Last month I returned to find the central business district transformed. Professionals and tourists were walking the streets well into the evening, past busy restaurants and shops. A streetcar line is in the works for the main drag, Woodward Avenue. Scaffolding and “Coming Soon” banners appear on seemingly every block, attesting to dramatically dropping vacancy rates. Without a doubt, downtown Detroit is making a comeback.
Much of the revival can be attributed to native son Dan Gilbert, the billionaire chairman and founder of Quicken Loans, who has relocated his businesses and thousands of employees to the downtown area. Gilbert’s Rock Ventures group has acquired more than 7 million square feet of downtown commercial space and parking since 2011, including a vacant block along Woodward where the J.L. Hudson department store used to be. (I was in town to judge a competition, organized by Cranbrook Academy of Art director Reed Kroloff and funded by Rock Ventures, to explore design possibilities for development of the site. You can see an image of the winning entry, ‘‘Minicity Detroit,’’ designed by Davide Marchetti and Erin Pellegrino, at the top of this page.)
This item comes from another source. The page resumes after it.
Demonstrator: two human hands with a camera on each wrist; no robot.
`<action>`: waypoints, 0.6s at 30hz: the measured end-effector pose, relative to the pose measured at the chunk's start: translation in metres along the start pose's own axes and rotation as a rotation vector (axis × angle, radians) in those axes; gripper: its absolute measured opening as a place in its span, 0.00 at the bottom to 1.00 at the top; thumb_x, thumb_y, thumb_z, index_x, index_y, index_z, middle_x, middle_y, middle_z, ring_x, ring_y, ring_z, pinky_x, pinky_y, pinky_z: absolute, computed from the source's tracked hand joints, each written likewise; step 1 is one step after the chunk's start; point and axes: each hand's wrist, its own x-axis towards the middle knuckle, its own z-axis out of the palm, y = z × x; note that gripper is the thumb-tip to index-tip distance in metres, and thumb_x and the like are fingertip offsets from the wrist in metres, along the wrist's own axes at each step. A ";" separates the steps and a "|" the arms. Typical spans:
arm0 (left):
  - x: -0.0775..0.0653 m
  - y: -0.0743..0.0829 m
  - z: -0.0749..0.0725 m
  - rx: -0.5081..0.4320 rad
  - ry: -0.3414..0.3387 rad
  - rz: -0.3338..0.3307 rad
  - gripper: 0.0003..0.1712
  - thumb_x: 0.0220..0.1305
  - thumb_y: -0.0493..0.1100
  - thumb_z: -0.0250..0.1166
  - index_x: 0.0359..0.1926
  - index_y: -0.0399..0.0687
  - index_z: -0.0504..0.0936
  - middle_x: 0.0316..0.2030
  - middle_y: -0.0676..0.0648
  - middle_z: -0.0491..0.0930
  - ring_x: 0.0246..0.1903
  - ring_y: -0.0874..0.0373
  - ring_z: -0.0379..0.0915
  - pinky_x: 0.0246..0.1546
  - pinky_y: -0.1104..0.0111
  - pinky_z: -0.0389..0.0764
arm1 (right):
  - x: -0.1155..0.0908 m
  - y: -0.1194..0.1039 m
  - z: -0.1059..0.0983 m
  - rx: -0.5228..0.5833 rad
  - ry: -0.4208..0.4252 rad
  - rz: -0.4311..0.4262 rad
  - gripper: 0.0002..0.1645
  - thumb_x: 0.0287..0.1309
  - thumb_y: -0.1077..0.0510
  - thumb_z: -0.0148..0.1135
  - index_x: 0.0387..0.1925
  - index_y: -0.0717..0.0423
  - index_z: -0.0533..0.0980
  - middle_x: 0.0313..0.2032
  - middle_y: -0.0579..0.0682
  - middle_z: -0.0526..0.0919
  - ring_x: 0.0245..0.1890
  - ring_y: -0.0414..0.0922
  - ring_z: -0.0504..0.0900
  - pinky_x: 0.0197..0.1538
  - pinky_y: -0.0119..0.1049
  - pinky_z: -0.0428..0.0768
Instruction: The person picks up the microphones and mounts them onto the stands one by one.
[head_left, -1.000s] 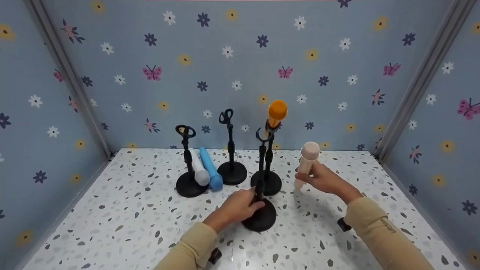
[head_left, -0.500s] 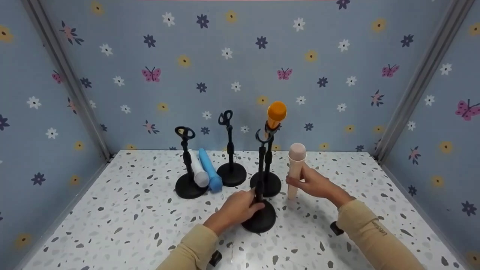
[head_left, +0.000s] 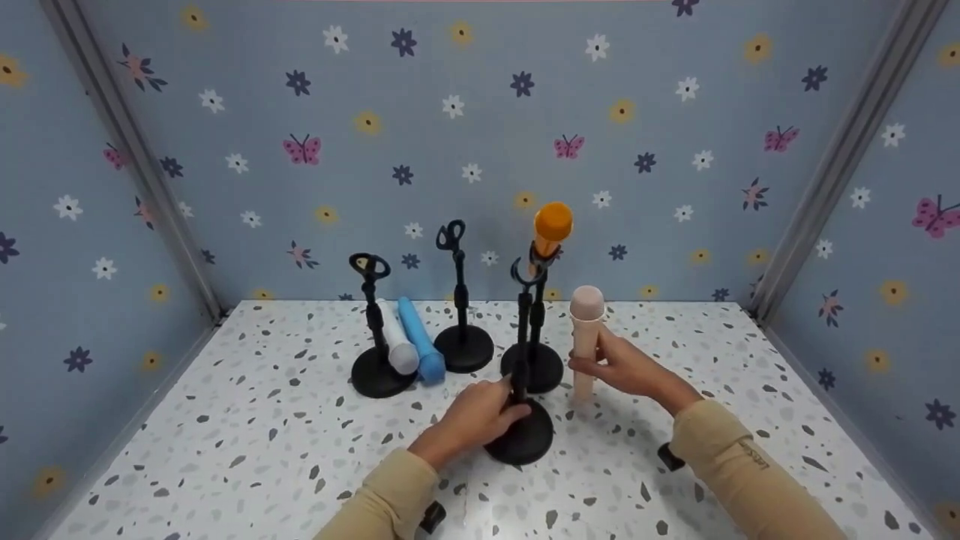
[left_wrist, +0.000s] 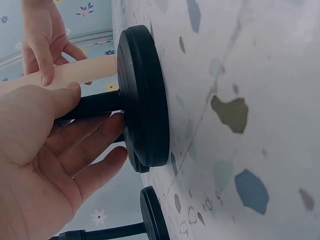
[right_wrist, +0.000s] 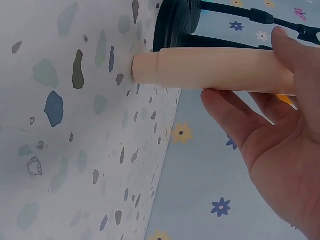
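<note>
My left hand (head_left: 474, 411) grips the lower pole of the nearest black microphone stand (head_left: 523, 322), just above its round base; the clip on top holds nothing. To its right, my right hand (head_left: 626, 364) holds a pale peach microphone (head_left: 586, 337) upright by its body, head up. In the right wrist view the tail of the peach microphone (right_wrist: 200, 67) is close over the speckled table, with thumb and fingers on either side of the body. The left wrist view shows the thumb and fingers of my left hand (left_wrist: 65, 135) around the black pole (left_wrist: 97, 104).
Right behind stands another stand (head_left: 537, 315) bearing an orange microphone (head_left: 553, 225). Farther left are two more stands, a middle stand (head_left: 462, 292) and a left stand (head_left: 375, 315), with bare clips. A white microphone (head_left: 399, 341) and a blue microphone (head_left: 421, 341) lie between them.
My right hand has carried the peach microphone leftward, closer to the nearest stand, and the microphone has become more upright. My left hand stays on the pole.
</note>
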 end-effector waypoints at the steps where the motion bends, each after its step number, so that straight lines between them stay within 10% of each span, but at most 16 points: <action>1: 0.000 0.000 -0.001 -0.002 -0.003 -0.003 0.09 0.71 0.49 0.65 0.46 0.52 0.79 0.36 0.53 0.84 0.42 0.55 0.83 0.47 0.60 0.81 | 0.000 0.000 0.000 -0.003 0.002 0.001 0.29 0.69 0.48 0.65 0.62 0.54 0.65 0.53 0.54 0.77 0.52 0.52 0.81 0.56 0.56 0.78; 18: 0.002 -0.002 -0.001 0.020 0.009 0.022 0.11 0.70 0.48 0.67 0.46 0.49 0.79 0.26 0.56 0.76 0.29 0.61 0.76 0.35 0.62 0.79 | -0.004 -0.002 -0.001 0.005 -0.017 -0.007 0.29 0.69 0.49 0.65 0.65 0.53 0.66 0.56 0.57 0.78 0.55 0.54 0.81 0.56 0.57 0.78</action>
If downtown’s future seems bright, much of the rest of the city remains in the shadow of high unemployment, predatory lending, and ineffective government. The state of Michigan recently handed over control of the municipality to an emergency manager, along with responsibility for retiring the city’s $15 billion debt. This is no small task, given that 47 percent of the city’s property owners didn’t pay their taxes in 2011.
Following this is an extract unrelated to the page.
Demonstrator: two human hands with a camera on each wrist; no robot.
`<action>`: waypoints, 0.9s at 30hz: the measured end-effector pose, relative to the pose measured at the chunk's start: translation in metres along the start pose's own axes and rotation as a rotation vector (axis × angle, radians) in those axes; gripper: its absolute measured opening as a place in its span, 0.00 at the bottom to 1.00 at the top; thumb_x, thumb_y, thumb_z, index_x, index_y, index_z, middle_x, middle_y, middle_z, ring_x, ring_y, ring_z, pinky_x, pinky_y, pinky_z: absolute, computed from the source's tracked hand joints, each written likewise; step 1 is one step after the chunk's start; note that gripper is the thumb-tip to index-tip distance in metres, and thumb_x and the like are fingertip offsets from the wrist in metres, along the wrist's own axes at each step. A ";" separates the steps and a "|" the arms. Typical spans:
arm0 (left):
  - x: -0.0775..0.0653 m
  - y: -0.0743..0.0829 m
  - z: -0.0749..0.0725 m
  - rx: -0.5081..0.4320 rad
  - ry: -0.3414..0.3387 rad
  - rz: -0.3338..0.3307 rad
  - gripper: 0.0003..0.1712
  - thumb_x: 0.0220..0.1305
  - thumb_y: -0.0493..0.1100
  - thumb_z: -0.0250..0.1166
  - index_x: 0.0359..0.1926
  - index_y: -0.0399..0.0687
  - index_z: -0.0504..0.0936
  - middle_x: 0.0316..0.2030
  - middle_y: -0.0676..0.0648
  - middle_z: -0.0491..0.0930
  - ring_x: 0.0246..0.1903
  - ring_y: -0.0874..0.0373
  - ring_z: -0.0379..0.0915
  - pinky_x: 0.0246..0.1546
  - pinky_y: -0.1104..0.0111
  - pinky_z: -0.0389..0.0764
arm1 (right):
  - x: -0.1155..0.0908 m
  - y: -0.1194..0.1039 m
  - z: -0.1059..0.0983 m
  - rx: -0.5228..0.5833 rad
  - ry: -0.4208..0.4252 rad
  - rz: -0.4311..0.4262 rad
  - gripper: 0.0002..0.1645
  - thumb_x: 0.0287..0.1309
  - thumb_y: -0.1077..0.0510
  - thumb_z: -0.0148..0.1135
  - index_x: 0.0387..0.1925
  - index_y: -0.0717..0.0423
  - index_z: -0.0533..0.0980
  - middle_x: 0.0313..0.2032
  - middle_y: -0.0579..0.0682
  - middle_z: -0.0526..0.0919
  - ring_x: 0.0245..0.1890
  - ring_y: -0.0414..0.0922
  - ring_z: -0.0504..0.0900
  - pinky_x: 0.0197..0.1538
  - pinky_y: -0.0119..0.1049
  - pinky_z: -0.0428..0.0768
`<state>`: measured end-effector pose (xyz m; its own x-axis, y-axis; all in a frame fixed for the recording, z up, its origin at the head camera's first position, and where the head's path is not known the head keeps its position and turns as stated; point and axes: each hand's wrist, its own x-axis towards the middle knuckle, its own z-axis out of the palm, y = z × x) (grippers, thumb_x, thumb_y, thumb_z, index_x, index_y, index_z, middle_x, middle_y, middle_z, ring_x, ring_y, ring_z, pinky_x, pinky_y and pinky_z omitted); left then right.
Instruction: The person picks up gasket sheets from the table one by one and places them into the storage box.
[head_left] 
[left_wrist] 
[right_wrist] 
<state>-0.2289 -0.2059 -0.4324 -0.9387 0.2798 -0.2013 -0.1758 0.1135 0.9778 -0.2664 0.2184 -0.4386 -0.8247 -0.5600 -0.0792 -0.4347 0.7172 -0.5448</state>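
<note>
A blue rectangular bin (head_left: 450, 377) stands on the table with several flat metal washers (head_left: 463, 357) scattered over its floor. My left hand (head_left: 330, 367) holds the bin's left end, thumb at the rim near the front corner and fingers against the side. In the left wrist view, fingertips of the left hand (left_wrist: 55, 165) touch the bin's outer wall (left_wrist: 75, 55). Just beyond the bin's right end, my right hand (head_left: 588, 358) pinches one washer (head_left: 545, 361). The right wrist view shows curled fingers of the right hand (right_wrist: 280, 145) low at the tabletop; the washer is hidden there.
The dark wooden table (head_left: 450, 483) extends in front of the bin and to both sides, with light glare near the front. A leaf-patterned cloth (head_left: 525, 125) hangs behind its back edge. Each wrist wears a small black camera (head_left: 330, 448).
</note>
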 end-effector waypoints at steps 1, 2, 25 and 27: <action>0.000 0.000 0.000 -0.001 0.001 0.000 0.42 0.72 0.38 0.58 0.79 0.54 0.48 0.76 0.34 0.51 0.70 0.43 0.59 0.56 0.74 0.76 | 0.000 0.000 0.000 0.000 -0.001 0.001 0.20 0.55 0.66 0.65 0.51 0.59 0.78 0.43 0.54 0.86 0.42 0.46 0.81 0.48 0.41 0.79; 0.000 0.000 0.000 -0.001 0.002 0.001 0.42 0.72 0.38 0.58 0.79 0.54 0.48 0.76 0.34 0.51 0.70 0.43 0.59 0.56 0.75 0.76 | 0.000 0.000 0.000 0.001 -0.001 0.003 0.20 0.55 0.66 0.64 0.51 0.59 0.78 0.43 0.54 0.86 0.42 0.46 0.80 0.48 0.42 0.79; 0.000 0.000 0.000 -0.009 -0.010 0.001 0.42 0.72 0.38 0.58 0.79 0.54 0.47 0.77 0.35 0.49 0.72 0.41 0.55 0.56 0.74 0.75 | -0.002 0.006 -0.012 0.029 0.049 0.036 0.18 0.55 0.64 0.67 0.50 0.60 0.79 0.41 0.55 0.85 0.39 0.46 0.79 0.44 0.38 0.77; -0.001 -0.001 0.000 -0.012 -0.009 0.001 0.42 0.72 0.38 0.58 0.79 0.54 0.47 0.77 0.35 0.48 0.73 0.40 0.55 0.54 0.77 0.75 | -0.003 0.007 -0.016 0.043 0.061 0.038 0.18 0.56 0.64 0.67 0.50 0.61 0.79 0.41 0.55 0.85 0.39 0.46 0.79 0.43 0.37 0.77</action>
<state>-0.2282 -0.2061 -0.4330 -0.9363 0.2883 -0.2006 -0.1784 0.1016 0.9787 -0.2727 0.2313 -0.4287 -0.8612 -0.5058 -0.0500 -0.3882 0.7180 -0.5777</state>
But don’t rush to blame deadbeat homeowners. According to the Government Accountability Office, the Detroit metro area has the nation’s highest rate of bank walk-aways, in which a lender begins foreclosure proceedings, but doesn’t complete them, leaving the evicted unwittingly responsible for taxes and maintenance on their former homes. The question of what to do with all of the vacant lots and abandoned buildings is a procedural nightmare that must be addressed in order for the city to move forward.
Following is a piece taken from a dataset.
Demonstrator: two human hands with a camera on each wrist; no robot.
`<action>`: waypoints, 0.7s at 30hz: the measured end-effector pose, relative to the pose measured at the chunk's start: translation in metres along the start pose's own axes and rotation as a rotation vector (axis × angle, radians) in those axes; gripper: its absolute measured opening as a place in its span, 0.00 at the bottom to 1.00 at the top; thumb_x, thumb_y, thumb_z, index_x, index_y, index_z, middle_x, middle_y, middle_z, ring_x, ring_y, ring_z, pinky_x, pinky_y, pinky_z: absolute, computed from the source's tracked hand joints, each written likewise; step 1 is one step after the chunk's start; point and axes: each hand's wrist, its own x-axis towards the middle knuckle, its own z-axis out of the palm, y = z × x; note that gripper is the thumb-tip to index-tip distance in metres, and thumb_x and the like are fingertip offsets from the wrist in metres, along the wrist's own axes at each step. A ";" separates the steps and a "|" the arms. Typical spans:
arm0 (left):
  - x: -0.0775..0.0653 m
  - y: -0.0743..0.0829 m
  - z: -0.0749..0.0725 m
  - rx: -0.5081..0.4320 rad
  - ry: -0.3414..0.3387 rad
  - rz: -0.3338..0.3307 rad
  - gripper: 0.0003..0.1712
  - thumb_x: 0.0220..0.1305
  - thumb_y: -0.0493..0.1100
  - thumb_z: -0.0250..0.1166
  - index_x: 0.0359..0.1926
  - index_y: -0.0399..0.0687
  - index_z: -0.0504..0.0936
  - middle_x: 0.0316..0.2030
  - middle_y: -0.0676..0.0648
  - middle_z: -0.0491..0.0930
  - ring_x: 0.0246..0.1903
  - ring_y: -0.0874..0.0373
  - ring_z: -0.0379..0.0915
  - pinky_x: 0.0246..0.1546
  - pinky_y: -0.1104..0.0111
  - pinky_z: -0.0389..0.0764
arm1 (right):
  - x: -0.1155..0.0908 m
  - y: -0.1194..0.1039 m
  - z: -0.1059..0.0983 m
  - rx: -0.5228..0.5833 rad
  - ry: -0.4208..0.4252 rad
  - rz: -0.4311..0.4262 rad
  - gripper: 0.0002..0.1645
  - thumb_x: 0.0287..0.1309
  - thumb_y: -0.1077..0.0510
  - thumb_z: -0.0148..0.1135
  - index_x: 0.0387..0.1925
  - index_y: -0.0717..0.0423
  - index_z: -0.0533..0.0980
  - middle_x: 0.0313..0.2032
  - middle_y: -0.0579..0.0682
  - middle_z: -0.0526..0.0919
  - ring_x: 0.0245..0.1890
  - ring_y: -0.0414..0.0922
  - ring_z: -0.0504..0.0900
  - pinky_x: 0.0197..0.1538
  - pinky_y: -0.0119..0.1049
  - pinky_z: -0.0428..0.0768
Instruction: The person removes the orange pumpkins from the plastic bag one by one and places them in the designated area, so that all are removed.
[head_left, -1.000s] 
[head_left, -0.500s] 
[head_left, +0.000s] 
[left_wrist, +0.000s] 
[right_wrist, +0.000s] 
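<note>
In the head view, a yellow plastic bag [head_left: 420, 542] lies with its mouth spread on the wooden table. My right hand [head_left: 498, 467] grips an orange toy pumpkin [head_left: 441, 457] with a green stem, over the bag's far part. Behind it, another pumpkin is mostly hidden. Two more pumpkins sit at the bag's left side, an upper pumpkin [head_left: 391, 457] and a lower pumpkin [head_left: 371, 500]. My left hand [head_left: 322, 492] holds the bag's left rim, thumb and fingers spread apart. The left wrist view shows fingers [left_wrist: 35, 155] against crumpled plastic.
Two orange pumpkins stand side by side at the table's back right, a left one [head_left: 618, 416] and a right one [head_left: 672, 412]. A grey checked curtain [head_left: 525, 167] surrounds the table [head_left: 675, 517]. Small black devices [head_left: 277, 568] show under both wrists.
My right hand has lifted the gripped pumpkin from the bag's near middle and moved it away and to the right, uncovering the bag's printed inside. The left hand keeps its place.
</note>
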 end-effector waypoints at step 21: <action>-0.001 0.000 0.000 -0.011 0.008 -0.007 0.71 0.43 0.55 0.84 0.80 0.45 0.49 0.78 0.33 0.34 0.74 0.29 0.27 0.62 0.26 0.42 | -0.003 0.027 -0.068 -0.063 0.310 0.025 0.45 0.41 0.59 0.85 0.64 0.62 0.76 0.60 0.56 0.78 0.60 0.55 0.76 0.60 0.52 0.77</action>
Lately, the city has become something of a Gen Y paradise, the Brooklyn of the Midwest. “Recent census figures show that Detroit’s overall population shrank by 25 percent in the last 10 years,” The New York Times reports. “During the same time period, downtown Detroit experienced a 59 percent increase in the number of college-educated residents under the age of 35, nearly 30 percent more than two-thirds of the nation’s 51 largest cities.”
The media lionizes the young artists, designers, and urban farmers who—attracted by cheap rent, jobs (Gilbert hired more than 1,000 interns this summer), and an unlimited potential for do-goodery—are reclaiming the inner-city neighborhoods of Eastern Market and Corktown. Male-model-turned-restauranteur Phil Cooley is the most famous of the bunch—I can recommend the pork-butt sandwich at Slows Bar BQ, his place in Corktown. But still, with more than 70,000 abandoned buildings remaining, there simply aren’t enough hipsters to get the job done.
In the meantime, Detroit’s remaining 700,000 native residents go about their business, wondering to themselves whether the city is going to close the local middle school or will finally tear down that burnt-out shell of a house next door. Let’s hope that downtown’s spectacular resurgence has a trickle-down effect.